### TASK ITEM:
Return the whole listing, keeping every character the same.

### DATASET SECTION:
=== Section Start ===

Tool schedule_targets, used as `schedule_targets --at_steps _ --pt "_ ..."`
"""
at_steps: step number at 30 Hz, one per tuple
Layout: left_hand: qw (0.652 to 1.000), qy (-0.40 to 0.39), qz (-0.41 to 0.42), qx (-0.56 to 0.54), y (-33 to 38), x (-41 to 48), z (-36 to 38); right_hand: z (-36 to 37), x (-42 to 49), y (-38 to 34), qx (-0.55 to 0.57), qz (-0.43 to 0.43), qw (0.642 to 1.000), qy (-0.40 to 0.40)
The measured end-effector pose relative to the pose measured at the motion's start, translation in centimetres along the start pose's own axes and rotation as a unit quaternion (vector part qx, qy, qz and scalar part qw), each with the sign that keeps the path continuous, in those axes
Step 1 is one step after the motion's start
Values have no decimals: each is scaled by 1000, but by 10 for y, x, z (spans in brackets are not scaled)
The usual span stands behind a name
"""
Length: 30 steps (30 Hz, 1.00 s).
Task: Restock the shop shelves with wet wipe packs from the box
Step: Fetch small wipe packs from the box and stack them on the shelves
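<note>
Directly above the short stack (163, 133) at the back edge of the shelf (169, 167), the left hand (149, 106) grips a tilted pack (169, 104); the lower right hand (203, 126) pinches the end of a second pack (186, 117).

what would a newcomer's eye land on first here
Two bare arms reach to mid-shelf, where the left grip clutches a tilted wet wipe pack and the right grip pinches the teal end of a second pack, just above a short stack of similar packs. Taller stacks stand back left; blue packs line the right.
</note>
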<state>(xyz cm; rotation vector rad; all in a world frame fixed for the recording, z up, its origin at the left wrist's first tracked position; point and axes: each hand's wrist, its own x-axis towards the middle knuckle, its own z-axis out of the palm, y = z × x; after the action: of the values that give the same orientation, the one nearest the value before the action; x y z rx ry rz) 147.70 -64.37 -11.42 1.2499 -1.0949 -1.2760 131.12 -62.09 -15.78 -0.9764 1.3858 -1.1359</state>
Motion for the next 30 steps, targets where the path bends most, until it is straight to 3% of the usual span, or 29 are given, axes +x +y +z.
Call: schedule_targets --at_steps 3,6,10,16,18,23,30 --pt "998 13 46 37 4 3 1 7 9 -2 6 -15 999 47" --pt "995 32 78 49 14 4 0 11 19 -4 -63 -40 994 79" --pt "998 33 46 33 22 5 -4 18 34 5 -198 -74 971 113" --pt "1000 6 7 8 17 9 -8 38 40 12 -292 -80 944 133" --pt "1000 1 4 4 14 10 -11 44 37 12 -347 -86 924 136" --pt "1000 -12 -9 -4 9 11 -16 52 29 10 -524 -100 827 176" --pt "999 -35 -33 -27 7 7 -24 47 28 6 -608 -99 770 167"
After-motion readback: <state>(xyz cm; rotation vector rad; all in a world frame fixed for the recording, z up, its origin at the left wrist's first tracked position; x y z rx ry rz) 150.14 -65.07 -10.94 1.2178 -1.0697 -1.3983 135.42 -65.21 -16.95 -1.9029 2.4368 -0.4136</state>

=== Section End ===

### EXERCISE SOLUTION:
Tool schedule_targets, used as `schedule_targets --at_steps _ --pt "_ ..."`
"""
at_steps: step number at 30 Hz, one per tuple
Layout: left_hand: qw (0.652 to 1.000), qy (-0.40 to 0.39), qz (-0.41 to 0.42), qx (-0.56 to 0.54), y (-33 to 38), x (-41 to 48), z (-36 to 38); right_hand: z (-36 to 37), x (-42 to 49), y (-38 to 34), qx (-0.55 to 0.57), qz (-0.43 to 0.43), qw (0.642 to 1.000), qy (-0.40 to 0.40)
The measured end-effector pose relative to the pose measured at the motion's start, translation in centimetres along the start pose's own axes and rotation as a unit quaternion (vector part qx, qy, qz and scalar part qw), each with the sign that keeps the path continuous, in those axes
Step 1 is one step after the motion's start
Values have no decimals: each is scaled by 1000, but by 10 for y, x, z (spans in brackets are not scaled)
The usual span stands behind a name
"""
Length: 30 steps (30 Hz, 1.00 s).
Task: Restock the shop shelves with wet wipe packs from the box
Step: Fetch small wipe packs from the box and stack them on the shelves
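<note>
Directly above the short stack (163, 133) at the back edge of the shelf (169, 167), the left hand (149, 106) grips a tilted pack (169, 104); the lower right hand (203, 126) pinches the end of a second pack (186, 117).

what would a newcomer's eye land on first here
Two bare arms reach to mid-shelf, where the left grip clutches a tilted wet wipe pack and the right grip pinches the teal end of a second pack, just above a short stack of similar packs. Taller stacks stand back left; blue packs line the right.
</note>
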<state>(xyz cm; rotation vector rad; all in a world frame fixed for the recording, z up, its origin at the left wrist's first tracked position; point and axes: each hand's wrist, its own x-axis towards the middle knuckle, its own z-axis out of the palm, y = z × x; after the action: of the values that give the same orientation, the one nearest the value before the action; x y z rx ry rz) 147.70 -64.37 -11.42 1.2499 -1.0949 -1.2760 131.12 -62.09 -15.78 -0.9764 1.3858 -1.1359</state>
Motion for the next 30 steps, targets where the path bends most, until it is straight to 3% of the usual span, or 29 are given, axes +x +y +z.
Call: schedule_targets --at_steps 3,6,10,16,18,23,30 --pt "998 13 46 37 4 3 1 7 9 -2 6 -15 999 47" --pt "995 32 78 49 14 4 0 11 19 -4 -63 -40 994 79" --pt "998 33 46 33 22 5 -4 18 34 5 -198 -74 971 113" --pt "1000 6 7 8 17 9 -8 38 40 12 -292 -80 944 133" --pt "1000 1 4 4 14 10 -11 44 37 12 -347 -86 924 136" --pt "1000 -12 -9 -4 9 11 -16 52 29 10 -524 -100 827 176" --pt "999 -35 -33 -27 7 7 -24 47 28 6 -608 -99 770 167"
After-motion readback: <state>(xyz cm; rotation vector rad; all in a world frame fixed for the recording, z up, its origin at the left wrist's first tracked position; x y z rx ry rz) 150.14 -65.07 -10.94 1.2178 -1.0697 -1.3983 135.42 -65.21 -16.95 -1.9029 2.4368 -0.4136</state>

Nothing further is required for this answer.